Child to Parent Violence and Abuse

RELEVANT GUIDANCE

Information Guide - Adolescent to Parent Violence and Abuse

RELATED CHAPTER

Domestic Abuse Procedure

AMENDMENT

In April 2021 this chapter was updated throughout in line with local practice and terminology.

1. Definition of Child to Parent Violence and Abuse (CVPA)

Nationally

There is currently no legal definition of child to parent violence and abuse however it may be referred to as: Adolescent to parent violence and abuse (APVA) 'adolescent to parent violence (APV)' 'adolescent violence in the home (AVITH)', 'parent abuse', 'child to parent abuse', 'child to parent violence (CPV)', Childhood Challenging Violent or Aggressive Behaviour (CCVAB) or 'battered parent syndrome'.

Domestic abuse is defined in section 1 of the Domestic Abuse Bill 2020 (expected to be enacted in 2021), and when referenced throughout the guidance should be interpreted as such.
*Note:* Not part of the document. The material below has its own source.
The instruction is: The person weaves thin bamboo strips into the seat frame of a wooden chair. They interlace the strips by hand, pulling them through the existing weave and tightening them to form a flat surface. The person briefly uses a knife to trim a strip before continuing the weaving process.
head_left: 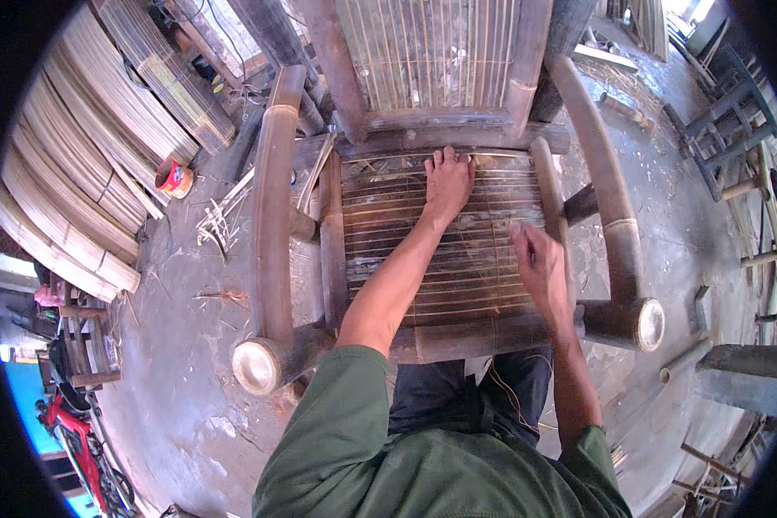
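A bamboo chair (274, 207) with thick round arms stands in front of me, its seat made of thin bamboo slats (388, 250). My left hand (449, 183) reaches over the seat to its back edge, fingers bent and closed on a slat there. Over the right part of the seat is my right hand (541, 263), its fingers curled together and slightly blurred; whatever they hold is hidden. A thin cord (492, 203) crosses the slats between the hands. Loose strands (511, 399) hang over my lap below the front rail (457, 339).
Stacked bamboo strips (69, 164) lean at the left, near a red bucket (174, 179). Scraps (220, 220) lie on the floor. A red motorcycle (78, 449) is at the lower left. Dark frames (729, 129) and a bamboo tube (686, 361) are at the right.
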The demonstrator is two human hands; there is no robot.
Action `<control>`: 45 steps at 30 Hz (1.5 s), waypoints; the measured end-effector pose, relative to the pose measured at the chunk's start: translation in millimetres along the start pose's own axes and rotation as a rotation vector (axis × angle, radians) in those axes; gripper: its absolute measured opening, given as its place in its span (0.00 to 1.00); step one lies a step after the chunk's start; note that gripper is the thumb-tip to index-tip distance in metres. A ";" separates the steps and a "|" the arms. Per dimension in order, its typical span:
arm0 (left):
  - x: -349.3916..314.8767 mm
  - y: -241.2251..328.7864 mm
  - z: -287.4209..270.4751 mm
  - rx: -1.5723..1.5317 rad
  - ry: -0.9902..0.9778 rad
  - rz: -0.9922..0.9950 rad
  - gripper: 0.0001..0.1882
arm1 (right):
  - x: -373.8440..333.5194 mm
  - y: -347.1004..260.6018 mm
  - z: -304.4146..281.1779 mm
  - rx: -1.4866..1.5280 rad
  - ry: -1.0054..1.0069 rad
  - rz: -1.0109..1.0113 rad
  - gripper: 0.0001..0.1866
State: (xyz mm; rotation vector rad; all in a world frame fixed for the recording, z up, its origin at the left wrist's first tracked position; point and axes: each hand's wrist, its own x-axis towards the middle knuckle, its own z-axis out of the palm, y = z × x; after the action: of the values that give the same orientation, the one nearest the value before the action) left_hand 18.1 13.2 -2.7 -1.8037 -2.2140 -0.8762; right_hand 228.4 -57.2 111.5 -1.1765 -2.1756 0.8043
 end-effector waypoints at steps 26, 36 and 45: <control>28.7 -20.2 5.2 -0.143 -0.306 -0.014 0.19 | 41.6 69.5 65.5 0.022 0.401 -0.191 0.07; 21.8 -7.5 26.5 -0.056 -0.446 -0.063 0.20 | 59.7 89.4 65.7 -0.310 0.359 -0.048 0.13; 23.1 -1.1 30.1 -0.021 -0.403 0.051 0.18 | 121.7 127.0 92.6 -0.544 0.215 -0.048 0.23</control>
State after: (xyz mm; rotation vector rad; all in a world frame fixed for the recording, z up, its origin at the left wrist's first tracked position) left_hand 18.2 48.4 -16.9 -2.1985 -2.3735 -0.5643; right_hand 175.5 81.0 -21.3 -1.3791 -2.2922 0.0456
As set out in the Bill, Domestic Abuse is defined as:

(1) Behaviour of a person ("A") towards another person ("B") is "domestic abuse" if

  1. A and B are each aged 16 or over and are personally connected to each other; and
  2. The behaviour is abusive.

(2) Behaviour is "abusive" if it consists of any of the following:

  1. Physical or sexual abuse;
  2. Violent or threatening behaviour;
  3. Controlling or coercive behaviour;
  4. Economic abuse (see subsection (4));
  5. Psychological, emotional or other abuse.

And it does not matter whether the behaviour consists of a single incident or a course of conduct.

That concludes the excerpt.